As we approached the house an old Hispanic man greeted us from the porch. His face was like crumpled burlap; deep wrinkles running south from his cheekbones parted around his mouth and his skin puffed out around his eyes. He flashed a friendly but wily smile at us, like he knew something we didn’t. We introduced ourselves and he showed us inside.

I was very excited to meet Father Bix. I had heard so much about him, a priest, an old wobbly, and a catholic worker. I imagined him to be a big, burly man with a gruff voice, but comfortable in his collar as he is in the struggle against injustice. And Spartacus was said to be seven feet tall, right? I blushed a little to myself as I noticed my tendency to build up heroes in my own mind.

The interior walls of Guadalupe House are cluttered with icons, crucifix’s, and prayers written on scraps of paper and pasted up, so that one is filled with the sense of being in some kind of church or holy place, except that each piece was placed by a different person at a different time with no overall scheme but the organic rhythms of people living in community.

A fellow sitting in the corner hollered at me, “Hey Abraham!” as we walked into the dining room.

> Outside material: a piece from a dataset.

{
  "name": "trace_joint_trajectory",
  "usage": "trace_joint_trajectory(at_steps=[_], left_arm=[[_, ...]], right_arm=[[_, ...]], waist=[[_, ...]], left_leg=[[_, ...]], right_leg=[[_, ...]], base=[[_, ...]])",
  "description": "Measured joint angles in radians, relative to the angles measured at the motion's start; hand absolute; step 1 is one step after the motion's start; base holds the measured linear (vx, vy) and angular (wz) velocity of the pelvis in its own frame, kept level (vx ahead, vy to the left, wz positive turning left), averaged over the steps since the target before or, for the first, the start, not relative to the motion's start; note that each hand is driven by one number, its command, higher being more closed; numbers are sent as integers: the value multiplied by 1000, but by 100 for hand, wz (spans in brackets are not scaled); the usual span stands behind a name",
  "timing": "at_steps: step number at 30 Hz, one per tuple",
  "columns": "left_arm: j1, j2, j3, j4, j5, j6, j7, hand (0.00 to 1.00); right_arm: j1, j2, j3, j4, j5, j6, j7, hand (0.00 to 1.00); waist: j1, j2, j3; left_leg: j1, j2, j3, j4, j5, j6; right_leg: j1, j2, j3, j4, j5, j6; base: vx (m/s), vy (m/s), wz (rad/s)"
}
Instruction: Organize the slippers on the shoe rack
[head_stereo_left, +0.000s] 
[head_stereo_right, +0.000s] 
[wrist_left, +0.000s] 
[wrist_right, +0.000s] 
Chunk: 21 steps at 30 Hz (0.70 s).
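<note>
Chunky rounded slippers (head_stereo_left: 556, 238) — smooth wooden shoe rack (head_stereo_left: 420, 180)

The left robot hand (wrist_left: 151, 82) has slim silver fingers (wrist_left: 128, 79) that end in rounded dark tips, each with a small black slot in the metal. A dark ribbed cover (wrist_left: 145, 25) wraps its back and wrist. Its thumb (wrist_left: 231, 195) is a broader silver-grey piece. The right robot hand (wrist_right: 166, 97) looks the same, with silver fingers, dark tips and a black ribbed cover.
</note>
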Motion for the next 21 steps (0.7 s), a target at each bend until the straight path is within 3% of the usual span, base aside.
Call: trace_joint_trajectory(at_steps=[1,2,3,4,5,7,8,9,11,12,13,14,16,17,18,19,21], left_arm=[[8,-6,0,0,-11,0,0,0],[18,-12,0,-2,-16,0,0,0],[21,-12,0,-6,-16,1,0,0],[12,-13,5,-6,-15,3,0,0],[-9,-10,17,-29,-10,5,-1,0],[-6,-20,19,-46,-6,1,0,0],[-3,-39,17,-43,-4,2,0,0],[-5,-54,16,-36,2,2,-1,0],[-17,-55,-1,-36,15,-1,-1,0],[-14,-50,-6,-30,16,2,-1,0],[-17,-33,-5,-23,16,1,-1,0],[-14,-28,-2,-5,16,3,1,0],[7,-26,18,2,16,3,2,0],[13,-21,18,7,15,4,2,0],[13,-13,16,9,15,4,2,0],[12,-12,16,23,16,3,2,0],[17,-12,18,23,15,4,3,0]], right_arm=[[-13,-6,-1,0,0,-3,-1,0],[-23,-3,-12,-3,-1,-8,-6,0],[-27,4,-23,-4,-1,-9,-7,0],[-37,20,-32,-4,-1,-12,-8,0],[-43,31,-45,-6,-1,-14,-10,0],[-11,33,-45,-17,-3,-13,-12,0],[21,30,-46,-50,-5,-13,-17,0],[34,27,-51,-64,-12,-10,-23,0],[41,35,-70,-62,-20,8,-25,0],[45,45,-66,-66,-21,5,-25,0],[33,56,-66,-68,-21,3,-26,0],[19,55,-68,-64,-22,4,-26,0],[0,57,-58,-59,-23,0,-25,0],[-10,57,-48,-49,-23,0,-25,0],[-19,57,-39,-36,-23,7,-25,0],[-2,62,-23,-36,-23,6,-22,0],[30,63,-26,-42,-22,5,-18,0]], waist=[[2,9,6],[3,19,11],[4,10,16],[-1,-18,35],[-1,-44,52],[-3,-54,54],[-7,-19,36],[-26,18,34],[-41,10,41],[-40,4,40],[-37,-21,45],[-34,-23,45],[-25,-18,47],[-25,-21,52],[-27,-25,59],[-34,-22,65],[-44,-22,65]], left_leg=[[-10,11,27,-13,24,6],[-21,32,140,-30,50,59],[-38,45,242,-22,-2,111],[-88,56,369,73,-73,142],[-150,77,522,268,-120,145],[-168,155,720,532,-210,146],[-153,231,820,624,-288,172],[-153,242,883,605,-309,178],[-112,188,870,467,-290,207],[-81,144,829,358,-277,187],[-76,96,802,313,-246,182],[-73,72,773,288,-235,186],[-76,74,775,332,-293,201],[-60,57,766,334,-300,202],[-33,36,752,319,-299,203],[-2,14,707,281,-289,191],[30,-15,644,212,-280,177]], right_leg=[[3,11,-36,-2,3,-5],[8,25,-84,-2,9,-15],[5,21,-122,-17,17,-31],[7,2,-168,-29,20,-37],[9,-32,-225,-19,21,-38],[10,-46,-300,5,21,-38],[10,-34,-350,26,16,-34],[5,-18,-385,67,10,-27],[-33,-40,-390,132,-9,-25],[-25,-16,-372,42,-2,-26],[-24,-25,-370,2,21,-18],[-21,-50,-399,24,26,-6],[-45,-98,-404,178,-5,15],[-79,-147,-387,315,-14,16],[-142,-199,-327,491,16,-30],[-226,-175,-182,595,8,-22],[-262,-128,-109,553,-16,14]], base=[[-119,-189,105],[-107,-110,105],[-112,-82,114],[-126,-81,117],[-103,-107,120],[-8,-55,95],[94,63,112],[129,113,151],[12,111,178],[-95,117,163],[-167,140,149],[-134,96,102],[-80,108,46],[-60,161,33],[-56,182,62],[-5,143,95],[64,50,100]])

I found this funny because no-one else would think me an Abraham type, and he looked quite a bit like a Moses, with shoulder length matted grey hair and a beard of equal length with no part or seam to distinguish beard from hair. I smiled and said, “Hi, my name is Phil”, and we shook hands. A middle aged woman named Dotti, one of the workers, greeted us warmly and then went to tend to the concerns of one of the guests. Megan and I stood around awkwardly for a minute, shifting on our feet and looking around, and then we each found a seat on the couches lining the north wall.

A man, roughly my age, was seated next to me, and I found upon inquiring that he had just completed a year in the Jesuit Volunteer Corps, and had been temporarily hired on as paid staff at his old placement at the Nativity House. He informed me that the Tacoma Catholic Worker community consisted of five houses within a two block radius, and 25 live-in volunteers. These houses included the Guadalupe House of Hospitality as well as a house of prayer. Guadalupe serves dinner on Monday, Tuesday, and Wednesday nights, with the Tuesday dinner being preceded by liturgy. The staff take turns leading the liturgy. In the mornings showers and laundry are offered, as well as the customary pot of coffee. There are about 15 guests living in the five bedrooms of the house, and I’m not sure where the staff sleep. They have a strong relationship with the local parish, as well as with the Nativity House (which is, I believe, a project of Catholic Community Services).

Dotti called us to gather close for the liturgy, and began with a prayer. We sang a psalm, and then the readings: a story from the Book of Ezra about the rebuilding of the temple and the return of the Jews from exile, and a reading from the Gospel in which Jesus denies his family and says that all who listen to the word of the Lord are his family.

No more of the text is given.